Image by author
Remember that data science course you signed up for but were never able to finish? Well, you're not alone.
Most beginners in data science enroll in one or more courses: free or paid. But because data science courses typically cover a wide range of topics (from programming to data analysis, visualization, and more), they take several weeks to analyze. And even if they start off strong, most students begin to feel overwhelmed after the first few modules and fail to progress. Enter Kaggle (micro)courses.
the series of Kaggle microcourses They are a good alternative if you find longer courses more difficult to complete. They are great resources for learning data science skills (Python, pandas, machine learning, and more) without feeling overwhelmed. The courses are designed in such a way that they only take a few hours to complete and include tutorial and practice components. Now let's go over some beginner courses and what they cover.

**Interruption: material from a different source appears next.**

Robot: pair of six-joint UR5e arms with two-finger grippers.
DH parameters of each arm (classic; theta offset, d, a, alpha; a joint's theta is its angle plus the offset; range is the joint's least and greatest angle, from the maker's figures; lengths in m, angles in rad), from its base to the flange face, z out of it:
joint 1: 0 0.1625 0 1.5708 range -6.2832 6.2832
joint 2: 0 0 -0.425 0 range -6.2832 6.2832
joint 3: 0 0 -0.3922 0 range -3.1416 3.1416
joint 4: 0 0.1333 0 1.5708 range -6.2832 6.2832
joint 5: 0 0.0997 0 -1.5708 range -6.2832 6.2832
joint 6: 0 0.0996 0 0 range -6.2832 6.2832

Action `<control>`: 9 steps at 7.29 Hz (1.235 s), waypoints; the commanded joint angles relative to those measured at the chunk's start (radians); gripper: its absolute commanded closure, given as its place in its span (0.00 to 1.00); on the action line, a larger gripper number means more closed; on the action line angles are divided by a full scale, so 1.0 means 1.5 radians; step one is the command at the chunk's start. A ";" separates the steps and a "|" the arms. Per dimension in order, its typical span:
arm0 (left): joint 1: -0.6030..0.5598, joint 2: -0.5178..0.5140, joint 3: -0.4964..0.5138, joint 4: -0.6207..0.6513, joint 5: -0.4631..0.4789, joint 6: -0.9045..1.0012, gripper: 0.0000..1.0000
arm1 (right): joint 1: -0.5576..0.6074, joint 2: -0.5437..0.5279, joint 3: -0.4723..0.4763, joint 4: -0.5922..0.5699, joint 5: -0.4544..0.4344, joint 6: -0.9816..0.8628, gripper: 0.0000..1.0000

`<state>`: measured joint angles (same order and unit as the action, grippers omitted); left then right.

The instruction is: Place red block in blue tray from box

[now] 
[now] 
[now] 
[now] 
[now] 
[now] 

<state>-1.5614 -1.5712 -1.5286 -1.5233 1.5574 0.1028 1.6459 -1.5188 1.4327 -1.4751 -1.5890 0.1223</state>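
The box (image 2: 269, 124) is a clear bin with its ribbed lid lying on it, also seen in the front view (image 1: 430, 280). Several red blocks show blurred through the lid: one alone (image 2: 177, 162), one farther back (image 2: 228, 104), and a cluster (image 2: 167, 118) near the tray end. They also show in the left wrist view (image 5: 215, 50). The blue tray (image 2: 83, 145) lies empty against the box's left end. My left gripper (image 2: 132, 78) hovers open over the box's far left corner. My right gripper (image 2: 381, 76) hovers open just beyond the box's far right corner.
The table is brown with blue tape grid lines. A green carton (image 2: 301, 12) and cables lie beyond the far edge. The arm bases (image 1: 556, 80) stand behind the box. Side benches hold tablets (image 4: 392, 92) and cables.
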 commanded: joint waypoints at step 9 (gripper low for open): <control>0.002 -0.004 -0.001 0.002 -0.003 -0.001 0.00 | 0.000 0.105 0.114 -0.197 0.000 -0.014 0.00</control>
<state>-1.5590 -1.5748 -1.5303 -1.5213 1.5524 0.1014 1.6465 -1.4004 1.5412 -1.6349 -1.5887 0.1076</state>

Python is one of the most used languages in data science. In addition to helping you in your data career, Python is also useful if you want to get into software engineering at some point. The Python course on Kaggle will help you learn the following:
- Python Basics (Syntax and Variables)
- Features
- Booleans and conditionals
- Lists, loops, and list comprehensions
- Strings and dictionaries
- Work with external libraries
If you think you need an even simpler introduction to programming before diving into Python, you can check out the introduction to programming course.
Because subsequent courses on Pandas and data visualization require you to be comfortable with the content of this course, you should not skip the Python course if you are new to programming with Python.
Link: Learn Python
Once you are familiar with basic Python, you can learn pandas, a powerful data manipulation and analysis library.
Through a series of short lessons and practical coding exercises, the pandas will help you learn how to perform the following operations on pandas data frames:
- Create, read and write
- Index, select and assign
- Rename and merge
- Summary of functions and maps.
- Group and sort
- Data Types and Missing Values
Link: learn pandas
Now that you know how to analyze data with Python and pandas, it's time to take advantage of that and learn how to visualize your data.
He Data visualization The course covers the fundamentals of creating useful graphs and diagrams using the Seaborn Python library. The course covers the following:
- Line charts
- Bar charts and heat maps.
- Scatter plot
- Histograms and density graphs.
- Choose plot types
You also need to work on a final project to apply what you have learned.
Link: Learn data visualization
SQL is the most essential data science skill you can learn. To understand why SQL is very important for data science, read “Why SQL is the language to learn for data science” by KDnuggets contributor Nate Rosidi.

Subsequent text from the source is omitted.